Almila, Anna-Mari (2015) Fashion Beyond Western Modernity: A Critique of the ‘Non-Western Fashion’ Concept. In: Fashion Tales 2015: Feeding the Imaginary, 18-20.6.2015, Universita Cattolica del Sacro Cuore, Milan, Italy.

Type of Research: Conference, Symposium or Workshop Item
Creators: Almila, Anna-Mari
Description:

There has recently been an increasing interest in ‘non-Western’ fashion in the field of fashion studies, involving critique of previous ‘Eurocentric’ fashion scholarship. While this focus is well intended, it often unintentionally reproduces the very West/non-West conceptual division which it otherwise criticises: to define fashion practices around the world today as ‘non-Western’ is to assume that fashion is somehow essentially ‘Western’ and ‘modern’, when it is emphatically not.

Contemporary post-colonial theorising alone is unlikely to move us much beyond this division. Since recent developments in so-called ‘non-Western’ fashions are always already embedded in centuries of ‘European hegemony’ over non-European societies, it is more useful to look at such matters in more profoundly historical ways. This involves considering pre-modern world systems, in order to see a fundamental issue often overlooked, namely that ‘fashion’ is neither simply ‘Western’ nor ‘modern’. Drawing on Janet Abu-Lughod’s analysis of pre-modern, pan-Eurasian world-systems, I show that fashion and related trade networks have empirically existed in many times and places other than the ‘modern West’.
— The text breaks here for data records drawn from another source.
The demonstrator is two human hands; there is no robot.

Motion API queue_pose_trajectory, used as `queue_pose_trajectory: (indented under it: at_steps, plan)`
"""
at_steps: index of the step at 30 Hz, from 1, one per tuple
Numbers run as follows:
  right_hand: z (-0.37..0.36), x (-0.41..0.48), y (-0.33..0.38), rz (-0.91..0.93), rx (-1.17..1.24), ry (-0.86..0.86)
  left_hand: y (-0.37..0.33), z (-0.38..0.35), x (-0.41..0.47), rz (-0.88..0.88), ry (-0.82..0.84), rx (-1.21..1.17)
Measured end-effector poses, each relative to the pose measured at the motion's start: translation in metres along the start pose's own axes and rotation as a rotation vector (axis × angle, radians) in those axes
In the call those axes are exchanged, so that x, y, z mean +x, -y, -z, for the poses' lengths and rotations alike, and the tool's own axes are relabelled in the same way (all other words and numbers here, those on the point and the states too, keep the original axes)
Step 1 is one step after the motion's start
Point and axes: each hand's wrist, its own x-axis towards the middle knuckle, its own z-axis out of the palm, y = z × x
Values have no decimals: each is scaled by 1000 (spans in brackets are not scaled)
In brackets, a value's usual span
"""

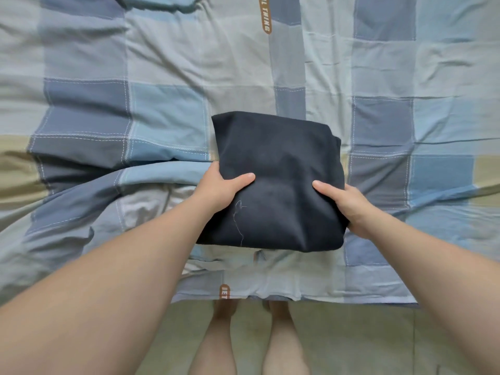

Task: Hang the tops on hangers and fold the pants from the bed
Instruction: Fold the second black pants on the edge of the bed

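Pants (278,158) are folded into a thick dark block on the bed (162,104), sitting between both hands. Left hand (220,189) and right hand (350,205) clamp opposite sides: thumbs on top, fingers probably wrapped under the edges, though cloth hides them. Soft, light, not slippery, but the layers would slump or unfold if lifted by one edge. Best hold: both sides, low, supporting the underside, block level.

The dark navy pants (276,182) are folded into a compact, thick rectangle lying flat near the near edge of the blue-and-grey checked bed (167,109), a loose pale thread on top.
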Motion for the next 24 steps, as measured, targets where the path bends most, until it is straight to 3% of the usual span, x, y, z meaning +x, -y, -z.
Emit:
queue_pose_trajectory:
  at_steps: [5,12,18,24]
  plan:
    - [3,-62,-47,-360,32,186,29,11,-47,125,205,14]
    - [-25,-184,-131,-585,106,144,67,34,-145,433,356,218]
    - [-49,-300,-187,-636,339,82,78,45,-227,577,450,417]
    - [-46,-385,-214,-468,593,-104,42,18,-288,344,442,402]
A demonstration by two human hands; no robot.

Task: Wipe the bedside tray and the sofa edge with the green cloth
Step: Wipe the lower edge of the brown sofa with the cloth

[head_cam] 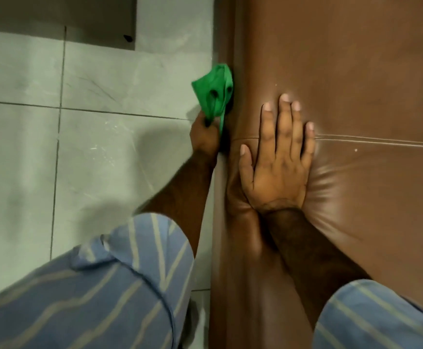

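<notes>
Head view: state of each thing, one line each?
green cloth: bunched, held against the sofa's side edge.
left hand: shut on the cloth's lower end.
right hand: open, flat, pressing into the cushion.
sofa: brown cushion dented and wrinkled under the right palm.
floor: grey tiles, faint scuffs.

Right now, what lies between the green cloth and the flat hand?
In the head view, only the brown sofa's rounded edge separates the green cloth, gripped by the left hand, from the flat right hand.
</notes>
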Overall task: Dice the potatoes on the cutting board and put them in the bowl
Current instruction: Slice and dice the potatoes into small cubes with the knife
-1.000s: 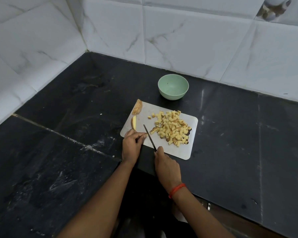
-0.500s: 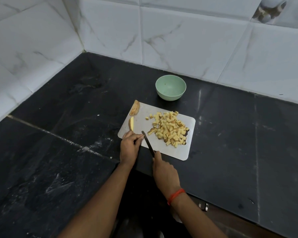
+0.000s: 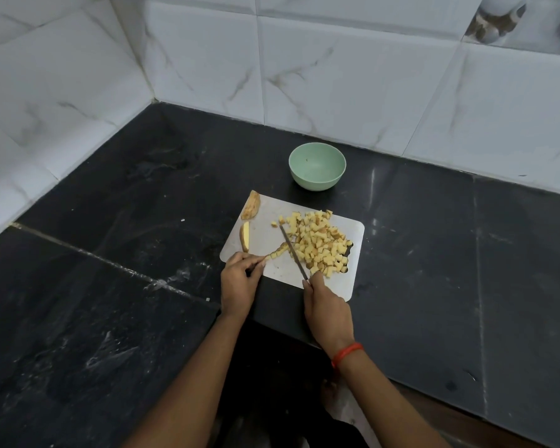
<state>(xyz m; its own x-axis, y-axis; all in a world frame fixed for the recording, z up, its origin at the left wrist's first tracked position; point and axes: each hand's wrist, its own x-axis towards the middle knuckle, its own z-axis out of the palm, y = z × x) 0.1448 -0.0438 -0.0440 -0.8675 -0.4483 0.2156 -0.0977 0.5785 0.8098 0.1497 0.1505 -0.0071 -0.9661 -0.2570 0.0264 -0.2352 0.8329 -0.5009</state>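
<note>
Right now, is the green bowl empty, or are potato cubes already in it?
Empty. The green bowl stands upright and its inside shows only bare green; the potato cubes all lie heaped on the cutting board.

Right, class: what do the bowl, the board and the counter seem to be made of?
The bowl looks like matte pale-green plastic or melamine: thin even rim, no glaze shine. The board is a thin pale-grey sheet with a dull sheen, plastic or perhaps steel. The counter seems polished dark stone, veined, with joint lines.
</note>
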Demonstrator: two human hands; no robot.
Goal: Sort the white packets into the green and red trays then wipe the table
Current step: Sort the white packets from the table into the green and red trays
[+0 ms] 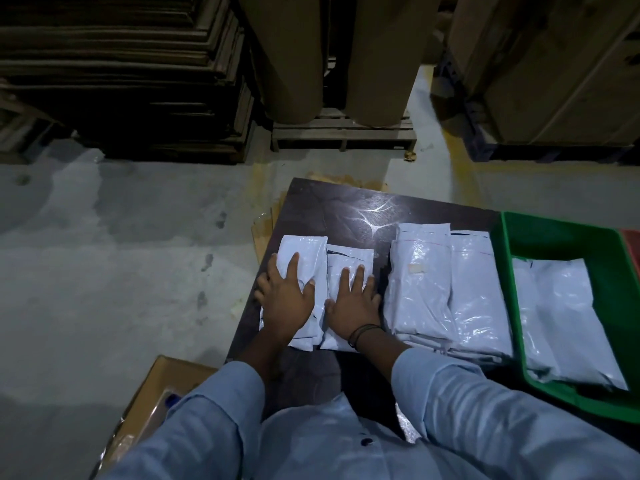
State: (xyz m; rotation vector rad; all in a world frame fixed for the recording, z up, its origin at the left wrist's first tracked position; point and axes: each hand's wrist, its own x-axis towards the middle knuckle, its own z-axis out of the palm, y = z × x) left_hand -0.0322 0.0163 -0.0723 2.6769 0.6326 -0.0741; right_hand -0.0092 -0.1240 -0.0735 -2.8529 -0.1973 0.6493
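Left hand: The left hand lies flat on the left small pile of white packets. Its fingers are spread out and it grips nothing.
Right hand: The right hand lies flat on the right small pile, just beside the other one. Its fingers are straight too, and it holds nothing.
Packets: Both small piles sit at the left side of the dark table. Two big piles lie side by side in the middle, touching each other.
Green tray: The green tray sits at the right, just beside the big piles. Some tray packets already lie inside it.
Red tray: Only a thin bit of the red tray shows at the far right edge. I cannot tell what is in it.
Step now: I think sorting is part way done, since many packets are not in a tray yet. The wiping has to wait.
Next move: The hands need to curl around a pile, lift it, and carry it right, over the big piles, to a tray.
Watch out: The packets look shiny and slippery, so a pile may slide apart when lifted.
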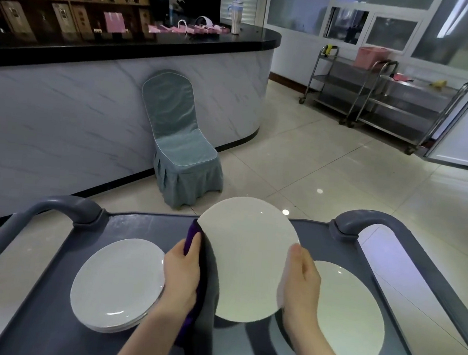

I therefore argue that progress will only be made when fashion is more broadly defined in ways that are not covertly, and needlessly, geographically and historically limited. This involves recognising both that the concepts ‘fashion’ and ‘fashion system’ do not refer to exactly the same phenomena, and that while the former concept points to more universal properties of dress practices operative in many societies across time and space, the latter points to more specific forms of institutionalisation which are contextually specific. While there is indeed a particular ‘modern’ and ‘Western’ fashion system, ‘fashion’ per se is much broader than it, a point that must be recognised if we are to understand in better and genuinely less Eurocentric ways how dress practices work in different parts of the world, both now and in the past.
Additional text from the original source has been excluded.